WORK TO BE COMPLETED -
With the pictures omitted, transcribe each line below exactly as it is.
[SOURCE MATERIAL]
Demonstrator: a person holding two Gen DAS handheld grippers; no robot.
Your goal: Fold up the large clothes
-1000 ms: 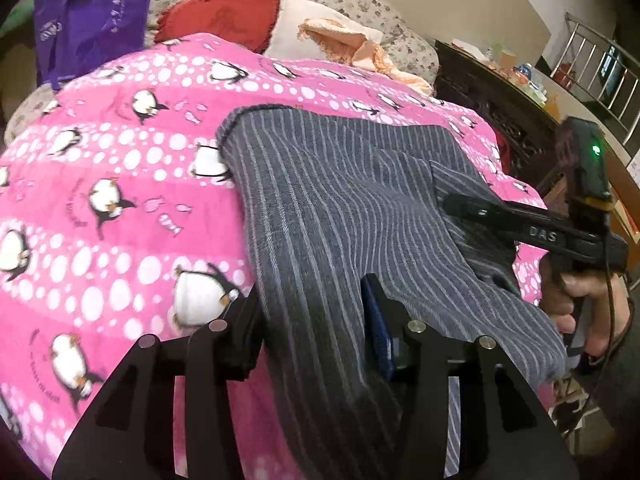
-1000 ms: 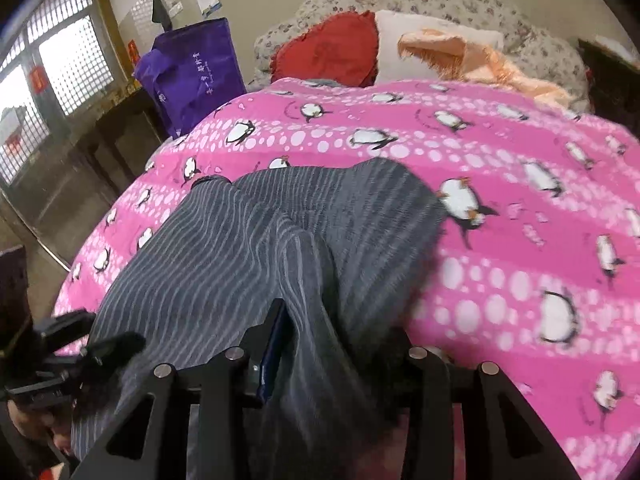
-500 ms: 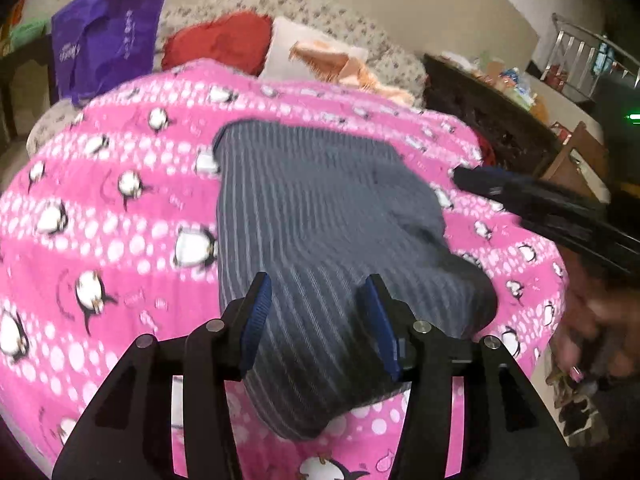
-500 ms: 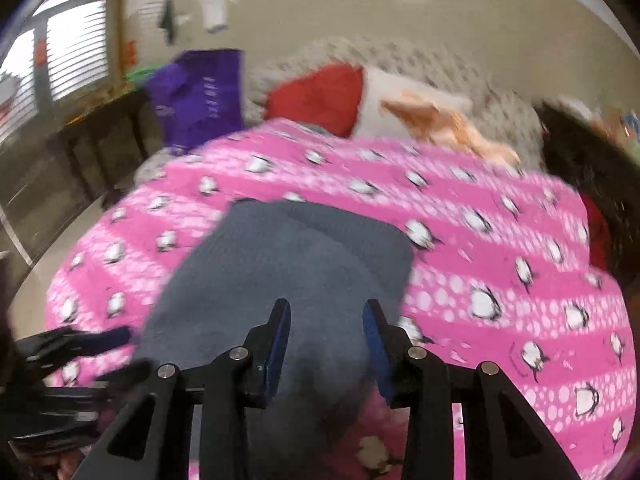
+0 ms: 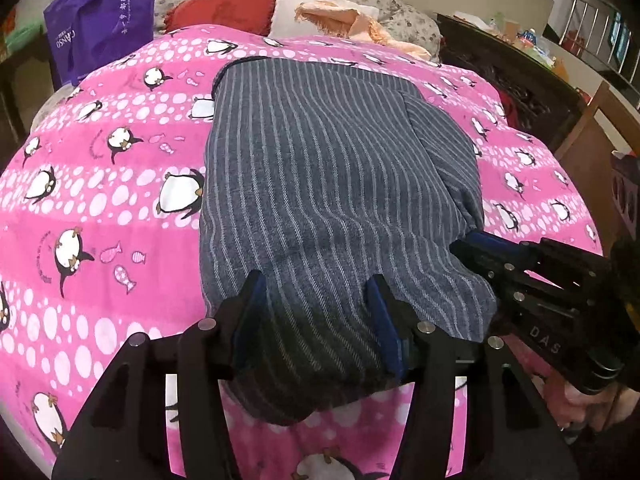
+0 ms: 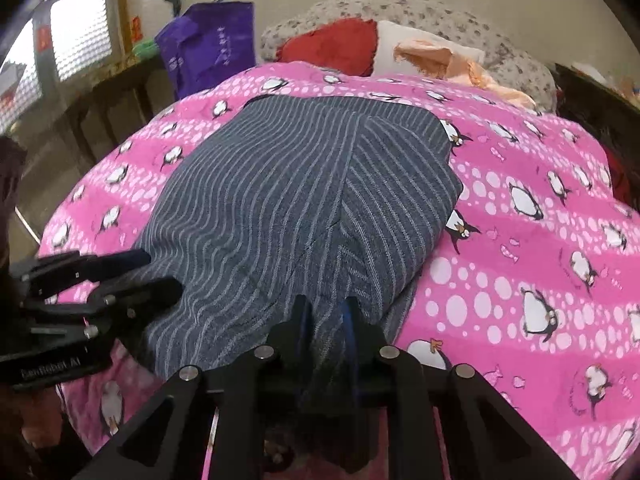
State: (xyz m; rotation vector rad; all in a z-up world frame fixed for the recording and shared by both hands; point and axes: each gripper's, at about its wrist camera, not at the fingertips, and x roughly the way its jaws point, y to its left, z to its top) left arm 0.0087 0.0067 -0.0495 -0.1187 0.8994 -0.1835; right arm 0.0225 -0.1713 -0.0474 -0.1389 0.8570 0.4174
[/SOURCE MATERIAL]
ANSWER TO THE EXERCISE -
Demonstrator: a person holding two Gen DAS handheld grippers; no robot.
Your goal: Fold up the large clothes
-1000 ms: 
-1000 ms: 
-500 ms: 
-500 ms: 
+0 ms: 
+0 ms: 
State: (xyz m; rotation vector rad; all in a z-up world frame fixed for the recording and shared by both hands; point and axes: each gripper's, at about its wrist camera, not at the fingertips, and x roughly the way its jaws point, y to its left, z to its top) left arm 0.0087 0.0067 -0.0495 -0.1187 0.8994 -0.1835; right arm 0.0225 -0.1713 -0.0474 -0.1389 0.8570 0.4174

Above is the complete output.